Because Prince's prophecy had come true. Ramona had gone home with her brother the next day, and when her family saw the condition she was in, they took her out of school. She never did come back. And she never did regain her balance. She finished school in Poona, but did not go to college or get married or do anything at all. She grew nervous and paranoid, she began to inhabit a world where “they” were always watching her. They stole her ideas right out of her head; they tapped her phones, siphoned petrol from her car, and were waiting to rape her and kill her. She did not leave the compound of her Parsi family's rambling home, and when we went to meet her, we would find her sitting under a tree staring and muttering, looking increasingly dirty and disheveled.

For a few years she teetered on the edge of sanity when she became a part of some sort of cult. “I feel so calm and happy,” she said. “We just wait for the divine light.” The divine light, she said, was white. We called it the white-light cult and wondered if it had anything to do with the light she saw on the night of the haunting.
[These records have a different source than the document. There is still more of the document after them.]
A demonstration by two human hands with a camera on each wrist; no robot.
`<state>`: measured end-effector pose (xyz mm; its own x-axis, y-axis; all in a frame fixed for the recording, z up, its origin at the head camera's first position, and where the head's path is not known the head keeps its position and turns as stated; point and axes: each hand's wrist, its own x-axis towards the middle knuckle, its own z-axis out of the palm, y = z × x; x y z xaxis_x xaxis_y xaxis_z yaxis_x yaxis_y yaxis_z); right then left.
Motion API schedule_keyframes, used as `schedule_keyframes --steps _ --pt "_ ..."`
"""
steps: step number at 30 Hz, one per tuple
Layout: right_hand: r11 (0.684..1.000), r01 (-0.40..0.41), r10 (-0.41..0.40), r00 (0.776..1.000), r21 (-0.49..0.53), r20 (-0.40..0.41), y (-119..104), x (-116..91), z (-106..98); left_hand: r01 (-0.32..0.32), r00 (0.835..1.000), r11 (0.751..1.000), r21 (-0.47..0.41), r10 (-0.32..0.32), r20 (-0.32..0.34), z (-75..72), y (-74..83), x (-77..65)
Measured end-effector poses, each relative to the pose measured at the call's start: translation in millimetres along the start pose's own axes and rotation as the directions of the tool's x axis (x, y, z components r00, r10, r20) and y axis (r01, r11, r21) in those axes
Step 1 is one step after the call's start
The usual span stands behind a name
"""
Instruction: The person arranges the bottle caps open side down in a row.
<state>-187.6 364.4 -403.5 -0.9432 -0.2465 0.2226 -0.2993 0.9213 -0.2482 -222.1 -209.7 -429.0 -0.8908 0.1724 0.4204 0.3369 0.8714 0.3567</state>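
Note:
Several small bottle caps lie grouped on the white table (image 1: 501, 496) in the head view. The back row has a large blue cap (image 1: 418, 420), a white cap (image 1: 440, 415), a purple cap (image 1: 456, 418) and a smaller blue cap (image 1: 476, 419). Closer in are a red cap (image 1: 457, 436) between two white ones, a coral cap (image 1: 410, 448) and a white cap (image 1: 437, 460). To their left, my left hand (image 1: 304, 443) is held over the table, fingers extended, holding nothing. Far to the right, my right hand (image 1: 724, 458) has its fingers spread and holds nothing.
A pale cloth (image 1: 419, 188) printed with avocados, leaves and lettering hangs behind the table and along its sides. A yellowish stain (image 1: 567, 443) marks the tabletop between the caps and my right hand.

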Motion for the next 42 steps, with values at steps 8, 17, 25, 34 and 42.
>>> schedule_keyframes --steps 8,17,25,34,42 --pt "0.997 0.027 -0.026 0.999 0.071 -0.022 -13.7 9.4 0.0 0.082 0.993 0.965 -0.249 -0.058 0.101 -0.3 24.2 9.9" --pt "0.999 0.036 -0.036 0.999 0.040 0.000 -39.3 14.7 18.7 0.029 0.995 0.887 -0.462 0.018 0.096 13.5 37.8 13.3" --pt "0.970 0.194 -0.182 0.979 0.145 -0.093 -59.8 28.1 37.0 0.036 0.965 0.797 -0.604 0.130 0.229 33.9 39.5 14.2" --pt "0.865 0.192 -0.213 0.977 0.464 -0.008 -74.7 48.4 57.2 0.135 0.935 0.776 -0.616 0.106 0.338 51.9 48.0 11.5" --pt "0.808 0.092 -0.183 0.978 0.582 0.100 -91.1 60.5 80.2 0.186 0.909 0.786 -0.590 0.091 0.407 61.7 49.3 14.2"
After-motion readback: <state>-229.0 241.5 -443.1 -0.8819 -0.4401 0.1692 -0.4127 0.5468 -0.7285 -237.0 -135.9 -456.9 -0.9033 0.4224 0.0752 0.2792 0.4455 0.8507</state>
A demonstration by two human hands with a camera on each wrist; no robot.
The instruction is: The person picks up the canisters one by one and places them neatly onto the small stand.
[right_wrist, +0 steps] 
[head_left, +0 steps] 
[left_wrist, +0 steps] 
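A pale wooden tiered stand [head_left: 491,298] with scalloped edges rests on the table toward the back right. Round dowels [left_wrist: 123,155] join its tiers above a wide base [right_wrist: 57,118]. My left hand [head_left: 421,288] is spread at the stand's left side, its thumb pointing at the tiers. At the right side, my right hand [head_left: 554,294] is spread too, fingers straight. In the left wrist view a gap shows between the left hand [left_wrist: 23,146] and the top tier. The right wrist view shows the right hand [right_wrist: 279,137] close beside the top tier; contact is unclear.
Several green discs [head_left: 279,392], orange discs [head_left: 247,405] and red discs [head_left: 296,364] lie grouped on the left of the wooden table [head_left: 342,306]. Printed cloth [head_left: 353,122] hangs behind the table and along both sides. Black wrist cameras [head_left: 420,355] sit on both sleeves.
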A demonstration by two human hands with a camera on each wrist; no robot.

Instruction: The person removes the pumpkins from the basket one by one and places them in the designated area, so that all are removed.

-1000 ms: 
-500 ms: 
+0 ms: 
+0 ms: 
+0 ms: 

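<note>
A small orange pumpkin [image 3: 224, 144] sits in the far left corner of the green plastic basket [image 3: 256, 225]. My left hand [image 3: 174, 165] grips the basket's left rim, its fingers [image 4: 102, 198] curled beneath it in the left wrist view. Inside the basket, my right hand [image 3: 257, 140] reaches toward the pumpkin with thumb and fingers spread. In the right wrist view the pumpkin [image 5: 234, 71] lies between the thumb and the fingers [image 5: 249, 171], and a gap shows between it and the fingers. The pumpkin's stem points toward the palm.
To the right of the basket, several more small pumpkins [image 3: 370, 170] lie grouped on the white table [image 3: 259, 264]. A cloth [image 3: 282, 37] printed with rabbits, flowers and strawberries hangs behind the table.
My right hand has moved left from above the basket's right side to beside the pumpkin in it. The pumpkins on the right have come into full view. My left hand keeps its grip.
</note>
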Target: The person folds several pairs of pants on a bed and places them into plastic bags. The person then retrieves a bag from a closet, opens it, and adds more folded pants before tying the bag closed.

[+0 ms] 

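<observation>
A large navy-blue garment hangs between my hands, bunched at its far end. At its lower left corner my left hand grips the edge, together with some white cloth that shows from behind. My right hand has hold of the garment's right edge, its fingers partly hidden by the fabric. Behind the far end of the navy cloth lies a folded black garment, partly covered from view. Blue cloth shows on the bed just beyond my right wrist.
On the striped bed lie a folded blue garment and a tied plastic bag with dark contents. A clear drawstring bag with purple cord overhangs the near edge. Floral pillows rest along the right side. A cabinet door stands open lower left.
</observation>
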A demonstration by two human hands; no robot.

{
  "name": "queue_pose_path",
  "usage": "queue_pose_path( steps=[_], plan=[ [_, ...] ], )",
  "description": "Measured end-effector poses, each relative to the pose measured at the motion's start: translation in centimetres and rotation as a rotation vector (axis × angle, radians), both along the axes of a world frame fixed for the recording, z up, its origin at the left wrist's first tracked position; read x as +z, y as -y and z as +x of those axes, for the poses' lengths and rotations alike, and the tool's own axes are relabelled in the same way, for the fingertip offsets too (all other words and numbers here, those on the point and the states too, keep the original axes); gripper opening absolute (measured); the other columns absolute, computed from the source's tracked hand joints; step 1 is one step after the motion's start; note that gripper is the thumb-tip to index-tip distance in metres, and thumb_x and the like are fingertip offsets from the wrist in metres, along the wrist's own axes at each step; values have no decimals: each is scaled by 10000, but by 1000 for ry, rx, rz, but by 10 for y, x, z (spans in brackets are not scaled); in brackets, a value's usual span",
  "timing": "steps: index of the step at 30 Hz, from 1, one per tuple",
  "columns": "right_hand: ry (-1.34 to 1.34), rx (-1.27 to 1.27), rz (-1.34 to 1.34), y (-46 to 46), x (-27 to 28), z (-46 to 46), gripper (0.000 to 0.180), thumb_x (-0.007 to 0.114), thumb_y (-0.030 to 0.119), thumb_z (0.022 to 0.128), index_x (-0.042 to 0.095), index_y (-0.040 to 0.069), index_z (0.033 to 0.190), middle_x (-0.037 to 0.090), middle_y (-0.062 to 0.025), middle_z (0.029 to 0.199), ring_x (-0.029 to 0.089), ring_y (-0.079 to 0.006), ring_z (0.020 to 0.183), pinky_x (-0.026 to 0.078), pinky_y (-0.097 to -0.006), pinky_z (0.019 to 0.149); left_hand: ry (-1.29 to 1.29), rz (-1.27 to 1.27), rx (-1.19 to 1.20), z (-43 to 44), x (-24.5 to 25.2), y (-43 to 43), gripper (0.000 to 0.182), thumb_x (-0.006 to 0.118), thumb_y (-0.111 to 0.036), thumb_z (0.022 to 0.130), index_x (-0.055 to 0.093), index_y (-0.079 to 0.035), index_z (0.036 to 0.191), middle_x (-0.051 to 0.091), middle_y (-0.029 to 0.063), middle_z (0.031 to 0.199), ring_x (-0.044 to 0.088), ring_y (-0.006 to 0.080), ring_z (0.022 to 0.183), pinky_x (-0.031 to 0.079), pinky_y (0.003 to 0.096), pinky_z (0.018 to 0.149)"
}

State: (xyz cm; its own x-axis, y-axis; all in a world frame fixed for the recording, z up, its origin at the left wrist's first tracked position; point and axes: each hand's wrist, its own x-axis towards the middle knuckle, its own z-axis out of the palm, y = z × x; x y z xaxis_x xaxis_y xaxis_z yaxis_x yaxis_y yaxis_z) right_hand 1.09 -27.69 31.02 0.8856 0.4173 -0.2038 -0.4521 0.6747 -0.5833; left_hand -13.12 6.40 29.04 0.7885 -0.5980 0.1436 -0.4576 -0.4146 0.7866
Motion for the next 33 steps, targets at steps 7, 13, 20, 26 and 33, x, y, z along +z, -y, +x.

“I went with her once,” her brother's wife told me. “And it was, of all things, a bunch of old Sindhi women who meet every afternoon in each other's poky little flats. Just imagine, all these fat women in white saris; they sit on mats on the floor, and they sing bhajans and achieve some sort of ecstasy by seeing celestial lights. I was quite spooked, I tell you. But anyway, if it gives her something to do, I guess it's OK with us.” She shrugged complacently as she plied us with Shrewsbury biscuits.

Eighteen

The Haunting

I
know what it is like to be haunted. Not that I looked at it that way when it was happening. That night when we went back to bed after the failed planchette, I could not sleep. I was floating above the earth, through a landscape that was not anywhere I knew, but in it I saw suddenly pockets of places that were my own. I saw our home in Bombay, the small two-bedroom flat in a dirty old building in which my father stooped and sweated to live up to my mother's dreams but could not. I saw my parents' snips of conversation flying above them like knives, my sisters and I running from corner to corner but still getting the knives in our stomachs, in our hearts. I would love my family and my friends and hold them close no matter what, I told myself that night. I always remember that vow and am glad I made it.

I saw that night on table-land. I saw us all on a merry-go-round, Nelly, Apt, Merch, Shankar, the boys, the three of us. The Prince stood outside the circle of swinging horses, silhouetted against the jagged rocks. Children with blue balloons the whole bunch of us, we waved to her as we passed the spot where she stood. Behind me on the merry-go-round, I saw a dark figure, I saw wisps of white hair flying as the head moved up and down and nothing more. I saw everything together, but still sharp and separate, and I know now that it was because I was haunted, carried through the world in the wake of the newly dead.

The planchette we had made earlier that night turned into a jigsaw. The pieces were all lying around: the letter, the vendetta, the love affair, the raincoats. I knew the center piece was mine to find; it was there, waiting. “The letter,” I said aloud. “The letter is the key.” And as soon as I said that, the letter flew up and spread itself out in the center of the square. The Prince had gotten a letter from England, she had rushed to Nelson and screamed,
Couldn't you tell me? Just one sign, even? Do you know what it would have meant to me?
And then Nelson had been so distraught she had followed her up to table-land in her nightdress. Nelson, who was so proper we used to say she must put her pearl necklace on in the bathroom itself. There was some terrible secret between them. The letter flew away and a dark amoeba that was the secret took its place. I poked it and circled it but I could not bring any light into its dense form.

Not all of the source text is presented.